U.S. District Judge Marilyn Hall Patel ruled in favor of an Illinois professor of mathematics who attempted to publish his encryption code on the Internet.
Mathematician Daniel Bernstein's encryption program, called Snuffle, converts a readable message into a code that can be read only by using his decryption program, Unsnuffle.
The State Department initially decided in 1993 that the programs as well as an academic paper Bernstein wrote to describe his ideas were military articles that required licenses to communicate abroad.
The department withdrew that designation for the academic paper in 1995 but left it in place for the programs, prompting the lawsuit.
The judge's ruling is not binding outside California's Northern District, which includes Silicon Valley. Another federal judge in Washington, D.C., upheld the export ban earlier this year.
Patel stopped short of forbidding the government to place any restrictions on the export of encryption programs. But she said the current restrictions went too far.

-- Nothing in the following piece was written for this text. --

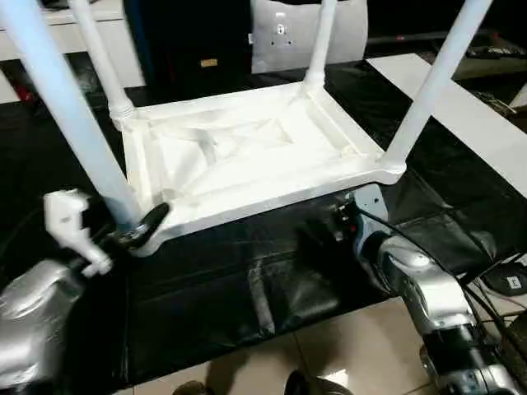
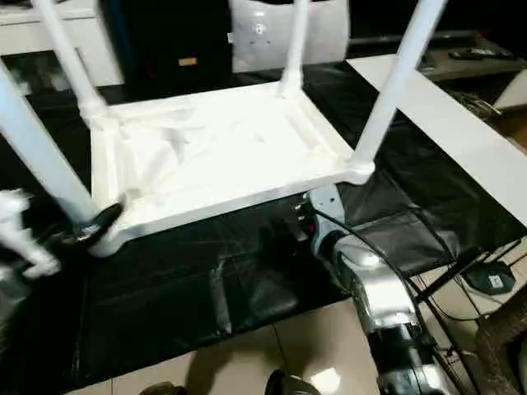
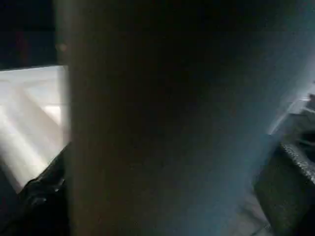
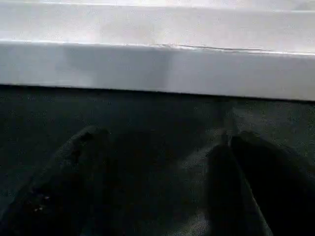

There are no time limits on the State Department office that makes the licensing decisions, no standards for denial of a license and no provision for appealing a denial, the judge noted.
She said the licensing system was ``a paradigm of standardless discretion'' and ``an unconstitutional prior restraint in violation of the First Amendment.''
Patel noted the impact on businesses, which have complained that government restrictions hamper their ability to protect sensitive data transmissions.